DATA EXTRACTS:
• • • • •

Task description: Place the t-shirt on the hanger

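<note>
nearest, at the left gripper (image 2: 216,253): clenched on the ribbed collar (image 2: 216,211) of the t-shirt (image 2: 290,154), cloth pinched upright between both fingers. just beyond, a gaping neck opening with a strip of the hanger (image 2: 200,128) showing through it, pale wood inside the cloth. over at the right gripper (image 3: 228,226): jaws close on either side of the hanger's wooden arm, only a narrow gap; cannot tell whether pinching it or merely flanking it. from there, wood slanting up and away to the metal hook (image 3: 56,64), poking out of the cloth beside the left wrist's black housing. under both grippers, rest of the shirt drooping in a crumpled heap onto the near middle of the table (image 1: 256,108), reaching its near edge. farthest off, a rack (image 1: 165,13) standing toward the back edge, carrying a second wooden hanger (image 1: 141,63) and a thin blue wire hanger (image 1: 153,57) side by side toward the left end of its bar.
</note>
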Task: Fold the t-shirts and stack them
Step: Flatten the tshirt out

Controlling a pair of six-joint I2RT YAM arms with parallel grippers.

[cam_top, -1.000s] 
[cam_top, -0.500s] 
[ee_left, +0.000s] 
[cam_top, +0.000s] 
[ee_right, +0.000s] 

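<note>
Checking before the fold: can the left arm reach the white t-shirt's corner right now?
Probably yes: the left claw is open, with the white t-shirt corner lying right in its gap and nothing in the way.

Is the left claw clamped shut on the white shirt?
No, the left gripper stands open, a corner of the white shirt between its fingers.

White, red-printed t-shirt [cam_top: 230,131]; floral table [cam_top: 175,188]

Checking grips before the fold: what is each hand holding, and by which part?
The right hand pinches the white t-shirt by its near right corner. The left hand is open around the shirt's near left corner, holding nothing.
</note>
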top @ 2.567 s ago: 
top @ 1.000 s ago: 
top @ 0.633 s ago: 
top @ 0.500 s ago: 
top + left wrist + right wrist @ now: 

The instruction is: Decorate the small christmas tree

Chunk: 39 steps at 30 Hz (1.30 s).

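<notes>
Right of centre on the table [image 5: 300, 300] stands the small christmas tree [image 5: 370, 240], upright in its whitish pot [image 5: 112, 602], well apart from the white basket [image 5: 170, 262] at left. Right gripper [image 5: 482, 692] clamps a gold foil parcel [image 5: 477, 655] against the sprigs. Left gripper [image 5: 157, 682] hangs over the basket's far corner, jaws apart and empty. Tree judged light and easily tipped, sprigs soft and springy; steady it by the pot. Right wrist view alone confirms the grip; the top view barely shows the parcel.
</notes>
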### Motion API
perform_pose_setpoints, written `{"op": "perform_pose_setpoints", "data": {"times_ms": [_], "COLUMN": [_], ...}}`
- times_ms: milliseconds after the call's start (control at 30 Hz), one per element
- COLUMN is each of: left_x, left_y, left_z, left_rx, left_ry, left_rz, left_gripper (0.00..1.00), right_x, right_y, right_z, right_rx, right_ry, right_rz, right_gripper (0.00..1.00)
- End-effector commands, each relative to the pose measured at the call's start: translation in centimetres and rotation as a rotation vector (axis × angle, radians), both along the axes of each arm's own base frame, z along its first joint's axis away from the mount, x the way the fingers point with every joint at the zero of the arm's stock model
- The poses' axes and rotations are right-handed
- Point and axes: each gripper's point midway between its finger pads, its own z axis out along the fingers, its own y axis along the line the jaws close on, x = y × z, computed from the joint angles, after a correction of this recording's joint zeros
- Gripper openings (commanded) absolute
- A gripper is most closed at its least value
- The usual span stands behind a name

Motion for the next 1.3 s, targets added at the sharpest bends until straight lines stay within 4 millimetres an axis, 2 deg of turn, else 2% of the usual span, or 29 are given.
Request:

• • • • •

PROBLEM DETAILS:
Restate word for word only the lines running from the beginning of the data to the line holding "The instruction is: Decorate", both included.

WORKED SOLUTION:
Task description: Place the t-shirt on the hanger

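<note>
nearest, at the left gripper (image 2: 216,253): clenched on the ribbed collar (image 2: 216,211) of the t-shirt (image 2: 290,154), cloth pinched upright between both fingers. just beyond, a gaping neck opening with a strip of the hanger (image 2: 200,128) showing through it, pale wood inside the cloth. over at the right gripper (image 3: 228,226): jaws close on either side of the hanger's wooden arm, only a narrow gap; cannot tell whether pinching it or merely flanking it. from there, wood slanting up and away to the metal hook (image 3: 56,64), poking out of the cloth beside the left wrist's black housing. under both grippers, rest of the shirt drooping in a crumpled heap onto the near middle of the table (image 1: 256,108), reaching its near edge. farthest off, a rack (image 1: 165,13) standing toward the back edge, carrying a second wooden hanger (image 1: 141,63) and a thin blue wire hanger (image 1: 153,57) side by side toward the left end of its bar.
</note>
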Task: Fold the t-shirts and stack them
Step: Flatten the tshirt out

Controlling a pair of six-joint I2RT YAM arms with parallel grippers.

[cam_top, -1.000s] 
[cam_top, -0.500s] 
[ee_left, +0.000s] 
[cam_top, +0.000s] 
[ee_right, +0.000s] 

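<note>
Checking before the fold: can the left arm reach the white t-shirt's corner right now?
Probably yes: the left claw is open, with the white t-shirt corner lying right in its gap and nothing in the way.

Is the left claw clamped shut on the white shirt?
No, the left gripper stands open, a corner of the white shirt between its fingers.

White, red-printed t-shirt [cam_top: 230,131]; floral table [cam_top: 175,188]

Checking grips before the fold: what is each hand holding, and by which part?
The right hand pinches the white t-shirt by its near right corner. The left hand is open around the shirt's near left corner, holding nothing.
</note>
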top @ 2.567 s ago: 
top @ 1.000 s ago: 
top @ 0.633 s ago: 
top @ 0.500 s ago: 
top + left wrist + right wrist @ now: 

The instruction is: Decorate the small christmas tree

The exercise has been answered, and the work is done.